Fahmi Saïd Ibrahim :


«Je n’ai pas à porter un jugement sur le choix du chef de l’État à propos de ses collaborateurs. La constitution lui donne le loisir de choisir qui il souhaite pour l’aider à mettre en application sa politique. En soi, le rajeunissement des dirigeants est une bonne chose. Ce qui est dommage dans notre pays, c’est que nous ne commençons pas par le commencement. Les jeunes devraient se frotter au peuple et obtenir la légitimité populaire avant de pouvoir accéder à des postes politiques. Il faut faire de la politique même en étant jeune pour accéder à un poste éminemment politique. Dans l’absolu, la jeunesse n’est pas une qualité et l’âge avancé n’est pas forcément un défaut. Les qualités d’un homme politique doivent être reconnues par ses qualités d’homme d’abord, mais aussi par l’obtention de la légitimité populaire.
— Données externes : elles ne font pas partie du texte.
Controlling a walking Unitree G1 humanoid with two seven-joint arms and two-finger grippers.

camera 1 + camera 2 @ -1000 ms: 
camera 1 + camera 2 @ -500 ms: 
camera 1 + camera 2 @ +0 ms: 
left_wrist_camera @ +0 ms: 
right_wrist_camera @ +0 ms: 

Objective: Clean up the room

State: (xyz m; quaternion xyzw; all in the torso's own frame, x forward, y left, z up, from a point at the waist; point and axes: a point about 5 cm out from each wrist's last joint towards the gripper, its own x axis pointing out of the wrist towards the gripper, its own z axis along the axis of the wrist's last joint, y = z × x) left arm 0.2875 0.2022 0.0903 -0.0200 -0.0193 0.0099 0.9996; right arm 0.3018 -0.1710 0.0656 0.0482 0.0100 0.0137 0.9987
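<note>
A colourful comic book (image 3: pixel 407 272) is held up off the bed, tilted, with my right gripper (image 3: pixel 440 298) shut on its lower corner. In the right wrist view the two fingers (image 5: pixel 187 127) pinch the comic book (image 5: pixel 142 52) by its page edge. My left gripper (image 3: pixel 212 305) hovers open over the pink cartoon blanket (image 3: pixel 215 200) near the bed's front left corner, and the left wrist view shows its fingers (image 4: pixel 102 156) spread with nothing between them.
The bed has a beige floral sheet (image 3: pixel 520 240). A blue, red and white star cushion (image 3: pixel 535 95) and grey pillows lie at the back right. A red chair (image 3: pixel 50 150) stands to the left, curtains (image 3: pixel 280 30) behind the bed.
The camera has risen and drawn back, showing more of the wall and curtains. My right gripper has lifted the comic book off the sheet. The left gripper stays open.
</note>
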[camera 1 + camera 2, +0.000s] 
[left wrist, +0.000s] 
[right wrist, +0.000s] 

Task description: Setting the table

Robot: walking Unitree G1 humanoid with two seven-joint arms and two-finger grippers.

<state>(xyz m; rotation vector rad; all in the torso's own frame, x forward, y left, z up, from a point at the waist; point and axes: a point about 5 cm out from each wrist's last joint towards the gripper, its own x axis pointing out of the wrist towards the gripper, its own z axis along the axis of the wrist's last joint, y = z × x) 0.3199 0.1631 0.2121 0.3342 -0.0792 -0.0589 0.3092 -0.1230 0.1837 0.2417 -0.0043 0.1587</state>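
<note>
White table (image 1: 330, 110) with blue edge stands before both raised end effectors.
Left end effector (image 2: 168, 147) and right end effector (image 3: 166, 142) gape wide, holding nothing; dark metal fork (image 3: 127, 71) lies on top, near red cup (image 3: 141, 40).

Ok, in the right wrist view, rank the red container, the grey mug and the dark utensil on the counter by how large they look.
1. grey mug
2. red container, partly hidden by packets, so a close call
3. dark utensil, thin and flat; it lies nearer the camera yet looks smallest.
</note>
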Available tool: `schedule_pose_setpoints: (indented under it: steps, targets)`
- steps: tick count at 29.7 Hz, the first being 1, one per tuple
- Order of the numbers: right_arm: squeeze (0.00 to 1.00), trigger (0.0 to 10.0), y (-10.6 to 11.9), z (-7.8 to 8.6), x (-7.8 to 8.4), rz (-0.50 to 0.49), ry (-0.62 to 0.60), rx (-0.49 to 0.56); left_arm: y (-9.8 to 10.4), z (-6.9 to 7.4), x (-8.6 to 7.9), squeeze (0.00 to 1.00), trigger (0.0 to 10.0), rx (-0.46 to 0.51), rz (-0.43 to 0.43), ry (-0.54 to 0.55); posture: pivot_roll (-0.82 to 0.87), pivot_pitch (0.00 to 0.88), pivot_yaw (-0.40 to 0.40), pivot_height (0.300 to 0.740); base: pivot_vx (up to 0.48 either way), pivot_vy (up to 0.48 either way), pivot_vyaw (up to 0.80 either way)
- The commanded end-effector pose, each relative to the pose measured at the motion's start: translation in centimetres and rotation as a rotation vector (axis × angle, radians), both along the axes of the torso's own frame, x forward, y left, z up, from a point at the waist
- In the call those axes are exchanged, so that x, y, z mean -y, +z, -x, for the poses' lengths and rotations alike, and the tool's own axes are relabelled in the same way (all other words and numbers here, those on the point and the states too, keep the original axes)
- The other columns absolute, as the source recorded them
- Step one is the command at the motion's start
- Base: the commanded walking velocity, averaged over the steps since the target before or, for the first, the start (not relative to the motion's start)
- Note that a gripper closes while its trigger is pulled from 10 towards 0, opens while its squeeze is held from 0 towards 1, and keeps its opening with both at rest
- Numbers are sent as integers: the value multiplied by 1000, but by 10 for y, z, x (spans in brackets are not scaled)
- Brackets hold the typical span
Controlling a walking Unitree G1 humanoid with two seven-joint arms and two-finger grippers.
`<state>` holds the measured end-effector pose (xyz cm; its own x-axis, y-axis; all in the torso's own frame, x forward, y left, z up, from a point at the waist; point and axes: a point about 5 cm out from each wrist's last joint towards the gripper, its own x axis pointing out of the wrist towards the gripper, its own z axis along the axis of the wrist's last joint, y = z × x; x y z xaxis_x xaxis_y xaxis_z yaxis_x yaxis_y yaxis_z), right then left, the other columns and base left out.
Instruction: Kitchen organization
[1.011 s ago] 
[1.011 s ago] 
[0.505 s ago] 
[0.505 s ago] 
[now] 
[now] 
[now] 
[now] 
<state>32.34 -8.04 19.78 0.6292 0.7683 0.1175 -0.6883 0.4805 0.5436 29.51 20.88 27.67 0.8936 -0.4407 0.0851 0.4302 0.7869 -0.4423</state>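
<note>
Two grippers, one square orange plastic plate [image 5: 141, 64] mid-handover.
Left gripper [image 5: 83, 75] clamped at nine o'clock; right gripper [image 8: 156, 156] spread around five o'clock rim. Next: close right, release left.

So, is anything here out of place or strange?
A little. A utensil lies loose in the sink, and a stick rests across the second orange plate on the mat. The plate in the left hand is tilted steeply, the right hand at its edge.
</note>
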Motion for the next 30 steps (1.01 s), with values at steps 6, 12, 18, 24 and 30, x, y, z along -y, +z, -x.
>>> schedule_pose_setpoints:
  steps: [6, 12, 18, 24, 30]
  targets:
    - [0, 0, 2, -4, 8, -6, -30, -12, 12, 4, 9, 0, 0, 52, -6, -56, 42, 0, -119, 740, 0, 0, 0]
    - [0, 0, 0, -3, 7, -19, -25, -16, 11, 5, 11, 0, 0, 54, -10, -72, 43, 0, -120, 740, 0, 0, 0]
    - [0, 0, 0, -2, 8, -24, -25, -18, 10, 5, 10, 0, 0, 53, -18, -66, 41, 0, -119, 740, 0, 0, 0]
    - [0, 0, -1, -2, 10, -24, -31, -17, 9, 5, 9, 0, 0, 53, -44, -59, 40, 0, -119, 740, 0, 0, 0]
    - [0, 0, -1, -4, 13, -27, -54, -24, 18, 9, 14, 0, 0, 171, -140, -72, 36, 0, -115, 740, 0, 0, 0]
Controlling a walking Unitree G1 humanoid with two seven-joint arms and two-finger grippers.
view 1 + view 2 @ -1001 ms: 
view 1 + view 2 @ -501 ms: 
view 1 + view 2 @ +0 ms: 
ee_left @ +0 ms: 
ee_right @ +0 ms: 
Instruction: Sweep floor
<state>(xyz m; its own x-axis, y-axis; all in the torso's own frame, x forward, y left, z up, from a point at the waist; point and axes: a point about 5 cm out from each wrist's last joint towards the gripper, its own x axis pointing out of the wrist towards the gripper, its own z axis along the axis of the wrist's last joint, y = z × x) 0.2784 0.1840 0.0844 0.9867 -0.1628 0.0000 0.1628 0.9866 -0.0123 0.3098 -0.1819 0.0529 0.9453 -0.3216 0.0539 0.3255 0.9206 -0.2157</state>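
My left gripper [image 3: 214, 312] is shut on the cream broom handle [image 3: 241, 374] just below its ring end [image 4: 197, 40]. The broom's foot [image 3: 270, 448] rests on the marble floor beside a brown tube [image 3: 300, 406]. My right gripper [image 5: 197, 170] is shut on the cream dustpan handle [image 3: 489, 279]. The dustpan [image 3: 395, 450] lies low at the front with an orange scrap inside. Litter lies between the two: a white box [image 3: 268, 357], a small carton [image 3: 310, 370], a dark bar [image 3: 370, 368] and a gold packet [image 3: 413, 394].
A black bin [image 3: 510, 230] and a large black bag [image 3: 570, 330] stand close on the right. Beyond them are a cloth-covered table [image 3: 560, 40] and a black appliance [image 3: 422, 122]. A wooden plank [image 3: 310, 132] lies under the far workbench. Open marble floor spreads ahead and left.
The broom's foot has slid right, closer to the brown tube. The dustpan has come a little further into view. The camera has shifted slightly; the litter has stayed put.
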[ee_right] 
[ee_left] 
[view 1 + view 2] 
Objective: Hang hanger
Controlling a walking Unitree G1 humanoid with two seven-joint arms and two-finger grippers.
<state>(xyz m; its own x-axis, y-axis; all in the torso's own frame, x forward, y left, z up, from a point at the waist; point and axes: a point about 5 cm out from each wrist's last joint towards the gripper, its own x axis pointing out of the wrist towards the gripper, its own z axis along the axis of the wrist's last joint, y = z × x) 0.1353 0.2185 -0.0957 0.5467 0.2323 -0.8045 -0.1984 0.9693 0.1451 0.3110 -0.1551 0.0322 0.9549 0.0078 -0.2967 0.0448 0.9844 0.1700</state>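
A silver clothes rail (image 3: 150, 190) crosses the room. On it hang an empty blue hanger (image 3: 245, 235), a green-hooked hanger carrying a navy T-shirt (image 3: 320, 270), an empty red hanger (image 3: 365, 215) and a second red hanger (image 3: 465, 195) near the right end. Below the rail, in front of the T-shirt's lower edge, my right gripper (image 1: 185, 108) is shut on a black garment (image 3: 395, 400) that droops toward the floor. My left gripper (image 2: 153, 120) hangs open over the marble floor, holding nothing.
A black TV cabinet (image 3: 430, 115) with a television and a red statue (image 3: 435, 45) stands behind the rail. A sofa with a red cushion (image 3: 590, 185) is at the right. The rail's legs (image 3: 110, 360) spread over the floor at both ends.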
Autrement, les ministres ne seront que de simples collaborateurs exécutants et il n’y aura pas de fusibles.Le président restera le seul responsable politique de la réussite ou de l’échec de sa politique. En tout cas, je leur souhaite bonne chance dans leurs nouvelles fonctions, parce que s’ils réussissent, c’est le pays qui gagnera. Autrement, le pays continuera à s’enfoncer. Bonne chance à eux».

Mohamed Jaffar Abbas :


«Dans le slogan Renouveau, il y a Nouveau. Et avec le Re ajouté, on a «Nouveau encore». Et puis, après le neveu qui dirigeait même les vice-présidents du pays d’alors, aujourd’hui c’est le fils qui va assurer cette fonction. Un tel système, où un secrétaire général de gouvernement, n’est pas le collaborateur des ministres, n’existe qu’aux Comores, singulièrement sous ce régime.Face aux ministres donc, nous aurons maintenant, «Papa m’a dit» à la place de «Tonton m’a dit». Par contre, je ne vois pas du tout une réussite réelle car certes les barrons - excepté Belou - ne sont plus là. Mais c’est toujours la Crc qui est là. Ce sera pire car les jeunes louveteaux risqueront de vouloir imiter les loups de tout acabit aujourd’hui remerciés».